La questione tocca principalmente i genitori e gli insegnanti perché, in genere, i bambini si adattano, e quanto devono adattarsi, anche quando non sono pronti per essere lasciati in un ambiente diverso dalla famiglia. Non abbiamo per altro dati sulla ricaduta successiva dei bambini che anticipano.
Ci sono paesi che iniziano la scuola d’infanzia a due anni e mezzo e altri che prolungano il nido anche nella scuola d’infanzia. Se si anticipa a due anni e mezzo, gioco forza diventa anticipata anche la primaria a cinque anni e mezzo, introducendo i bambini in un percorso obbligato indipendente dal processo di crescita.
Il Ministro ha scelto una soluzione ponte, fra l’entrata anticipata decisa dalla famiglia e l’esclusione: l’ipotesi delle sezioni ‘primavera’, ovvero si accolgono i bambini di due anni e mezzo a livello sperimentale, con personale adeguato, poi si vedrà. Non ha preso, quindi, una decisione, ma ha optato per una proposta transitoria.
L’orientamento generale sull’anticipo in classe prima non è definito a livello di opinione pubblica, i genitori più informati vengono a chiedere l’iscrizione, altri lo fanno perché il compagno del figlio l’ha fatto, o perché considerano pronto il loro bambino ad affrontare il nuovo percorso. Alla scuola d’infanzia diventa una necessità e una questione di costi per le famiglie: poter iscrivere i bambini a due anni e mezzo fa risparmiare il costo del nido o della persona che accudisce il bambino.
È comunque un discorso di adulti che riguarda poco i bambini. C’è un precocismo anche nella vita quotidiana rispetto al loro inserimento nell’organizzazione familiare, con un vissuto di impegni, forse troppi, e di forzata celerità perdendo di vista i tempi e i ritmi tipici dell’infanzia.
Per contro su altri fronti i bambini non si lasciano crescere, ad esempio nel campo dell’autonomia personale, delle scelte e delle decisioni che riguardano il proprio quotidiano, delle piccole responsabilità che gradualmente possono assumere e così via.

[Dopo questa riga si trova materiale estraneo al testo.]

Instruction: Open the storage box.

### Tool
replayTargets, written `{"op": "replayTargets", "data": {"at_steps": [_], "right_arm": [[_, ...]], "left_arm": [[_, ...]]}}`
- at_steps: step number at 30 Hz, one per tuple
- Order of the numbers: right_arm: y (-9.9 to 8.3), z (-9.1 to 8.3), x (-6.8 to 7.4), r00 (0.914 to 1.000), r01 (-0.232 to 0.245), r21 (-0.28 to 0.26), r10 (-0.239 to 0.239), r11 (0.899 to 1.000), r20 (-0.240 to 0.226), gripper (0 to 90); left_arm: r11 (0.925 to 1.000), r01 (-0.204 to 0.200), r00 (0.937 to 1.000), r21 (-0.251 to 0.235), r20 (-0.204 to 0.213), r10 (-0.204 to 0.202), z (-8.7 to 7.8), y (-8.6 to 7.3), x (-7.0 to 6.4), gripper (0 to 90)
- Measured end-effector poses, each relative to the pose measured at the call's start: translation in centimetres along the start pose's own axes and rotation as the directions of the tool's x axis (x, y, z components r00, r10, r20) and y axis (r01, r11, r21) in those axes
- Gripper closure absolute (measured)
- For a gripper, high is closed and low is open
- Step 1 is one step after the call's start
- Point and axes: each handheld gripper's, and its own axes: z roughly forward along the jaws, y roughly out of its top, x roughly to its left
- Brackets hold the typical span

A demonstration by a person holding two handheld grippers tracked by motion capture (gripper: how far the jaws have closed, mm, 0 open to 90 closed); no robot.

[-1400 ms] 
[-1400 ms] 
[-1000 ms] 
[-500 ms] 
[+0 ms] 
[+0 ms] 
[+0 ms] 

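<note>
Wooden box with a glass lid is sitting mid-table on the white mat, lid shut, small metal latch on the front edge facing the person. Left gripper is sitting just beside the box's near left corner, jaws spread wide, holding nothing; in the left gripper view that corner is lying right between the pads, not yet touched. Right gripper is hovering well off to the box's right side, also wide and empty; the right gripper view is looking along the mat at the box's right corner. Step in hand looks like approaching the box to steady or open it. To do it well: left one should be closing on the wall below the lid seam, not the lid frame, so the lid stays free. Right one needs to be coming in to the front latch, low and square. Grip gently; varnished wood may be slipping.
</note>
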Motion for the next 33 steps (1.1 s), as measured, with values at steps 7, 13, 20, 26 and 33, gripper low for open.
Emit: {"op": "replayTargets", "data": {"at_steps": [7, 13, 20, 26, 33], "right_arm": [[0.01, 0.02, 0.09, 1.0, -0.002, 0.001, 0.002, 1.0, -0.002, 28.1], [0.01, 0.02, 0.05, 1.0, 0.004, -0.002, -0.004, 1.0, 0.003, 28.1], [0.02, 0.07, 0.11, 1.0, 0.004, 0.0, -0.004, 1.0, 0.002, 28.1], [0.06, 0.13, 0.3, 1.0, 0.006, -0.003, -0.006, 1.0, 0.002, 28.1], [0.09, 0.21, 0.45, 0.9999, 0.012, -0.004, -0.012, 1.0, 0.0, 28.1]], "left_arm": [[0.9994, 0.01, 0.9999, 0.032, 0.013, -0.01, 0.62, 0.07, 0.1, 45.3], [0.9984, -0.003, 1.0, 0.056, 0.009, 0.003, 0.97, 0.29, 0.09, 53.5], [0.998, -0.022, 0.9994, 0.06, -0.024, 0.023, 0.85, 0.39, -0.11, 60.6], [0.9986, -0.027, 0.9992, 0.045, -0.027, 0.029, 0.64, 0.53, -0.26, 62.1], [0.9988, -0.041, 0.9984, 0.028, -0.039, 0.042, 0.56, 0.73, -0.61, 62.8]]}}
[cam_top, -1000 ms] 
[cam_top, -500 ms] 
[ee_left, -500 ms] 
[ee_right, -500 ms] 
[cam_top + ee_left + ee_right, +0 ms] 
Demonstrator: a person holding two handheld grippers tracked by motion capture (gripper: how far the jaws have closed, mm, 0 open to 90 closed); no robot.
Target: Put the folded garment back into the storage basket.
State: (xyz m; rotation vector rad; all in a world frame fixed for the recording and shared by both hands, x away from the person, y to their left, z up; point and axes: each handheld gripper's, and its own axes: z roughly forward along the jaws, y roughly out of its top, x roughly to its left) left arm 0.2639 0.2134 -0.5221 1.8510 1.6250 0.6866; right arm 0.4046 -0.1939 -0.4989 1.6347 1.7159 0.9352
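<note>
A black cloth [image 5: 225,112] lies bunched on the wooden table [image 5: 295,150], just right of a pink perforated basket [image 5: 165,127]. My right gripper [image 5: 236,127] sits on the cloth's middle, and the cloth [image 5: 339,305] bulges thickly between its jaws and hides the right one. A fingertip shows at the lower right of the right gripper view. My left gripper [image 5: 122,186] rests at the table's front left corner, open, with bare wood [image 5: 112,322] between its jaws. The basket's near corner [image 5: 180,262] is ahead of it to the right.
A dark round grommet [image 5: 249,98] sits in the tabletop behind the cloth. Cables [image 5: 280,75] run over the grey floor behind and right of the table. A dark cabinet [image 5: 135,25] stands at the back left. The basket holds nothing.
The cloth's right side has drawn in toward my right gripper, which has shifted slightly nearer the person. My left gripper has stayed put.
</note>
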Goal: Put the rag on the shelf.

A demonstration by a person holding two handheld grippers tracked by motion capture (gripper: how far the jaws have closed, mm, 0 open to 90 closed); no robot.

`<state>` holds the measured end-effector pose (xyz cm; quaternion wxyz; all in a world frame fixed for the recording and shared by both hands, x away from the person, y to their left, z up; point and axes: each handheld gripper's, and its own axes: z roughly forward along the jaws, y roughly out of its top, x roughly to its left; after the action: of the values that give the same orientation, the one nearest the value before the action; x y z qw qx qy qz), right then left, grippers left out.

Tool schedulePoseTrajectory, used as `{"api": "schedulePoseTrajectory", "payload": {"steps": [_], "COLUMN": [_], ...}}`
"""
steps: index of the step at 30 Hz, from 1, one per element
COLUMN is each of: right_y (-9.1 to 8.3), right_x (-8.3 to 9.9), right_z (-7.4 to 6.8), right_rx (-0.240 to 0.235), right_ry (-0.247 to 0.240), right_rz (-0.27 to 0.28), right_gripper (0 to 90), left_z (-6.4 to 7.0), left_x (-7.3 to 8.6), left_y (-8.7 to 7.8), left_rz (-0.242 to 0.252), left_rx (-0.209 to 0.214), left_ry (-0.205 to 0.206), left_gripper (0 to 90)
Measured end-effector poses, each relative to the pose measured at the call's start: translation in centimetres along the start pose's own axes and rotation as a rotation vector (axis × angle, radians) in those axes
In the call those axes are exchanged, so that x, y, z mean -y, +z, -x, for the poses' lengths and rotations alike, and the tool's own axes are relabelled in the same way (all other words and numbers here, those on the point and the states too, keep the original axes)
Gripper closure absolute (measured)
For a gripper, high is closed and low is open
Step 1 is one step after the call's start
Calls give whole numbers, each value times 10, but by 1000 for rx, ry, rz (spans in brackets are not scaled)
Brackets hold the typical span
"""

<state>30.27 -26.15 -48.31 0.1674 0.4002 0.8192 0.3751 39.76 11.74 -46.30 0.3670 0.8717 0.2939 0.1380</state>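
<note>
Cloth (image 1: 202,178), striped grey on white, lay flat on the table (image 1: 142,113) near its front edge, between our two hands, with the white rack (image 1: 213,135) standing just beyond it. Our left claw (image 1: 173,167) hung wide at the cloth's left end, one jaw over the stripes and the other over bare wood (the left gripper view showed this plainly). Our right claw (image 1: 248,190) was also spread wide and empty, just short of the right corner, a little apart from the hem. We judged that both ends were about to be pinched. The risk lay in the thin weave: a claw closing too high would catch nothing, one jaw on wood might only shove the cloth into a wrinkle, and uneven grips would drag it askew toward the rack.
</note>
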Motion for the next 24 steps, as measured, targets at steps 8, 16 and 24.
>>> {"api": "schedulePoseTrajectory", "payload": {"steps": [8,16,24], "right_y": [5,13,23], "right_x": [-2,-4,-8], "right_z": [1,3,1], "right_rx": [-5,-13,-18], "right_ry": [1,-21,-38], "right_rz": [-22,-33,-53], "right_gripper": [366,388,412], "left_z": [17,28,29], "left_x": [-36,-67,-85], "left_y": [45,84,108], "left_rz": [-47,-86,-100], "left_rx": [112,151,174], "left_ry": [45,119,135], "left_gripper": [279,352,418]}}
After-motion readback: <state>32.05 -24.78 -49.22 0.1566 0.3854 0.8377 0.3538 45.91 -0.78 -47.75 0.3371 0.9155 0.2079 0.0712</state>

Ciò che conta, una volta entrati nell’istituzione, non è più solo il fatto anagrafico, ma la programmazione di percorsi didattico-educativi mirati, l’organizzazione di spazi, tempi e relazioni adeguati, la quantità e la qualità dei saperi da inserire nei curricoli delle sezioni o classi che avranno un range di un anno e quattro mesi di differenza nell’età dei bambini frequentanti.
Se però le condizioni culturali e sociali della famiglia sono la principale causa del successo scolastico, come dicono ancora le statistiche, non ha importanza che un bambino cominci prima o dopo, ma diventa basilare dare di più a chi ha di meno, non aiuta dare prima a chi è nato prima.
Ma questa è un’altra storia che parla di politiche familiari e sociali di lungo periodo. Se non vogliamo perdere per strada un nucleo considerevole di ragazzi, magari ‘capaci e meritevoli’ occorrerà attrezzarsi e presto.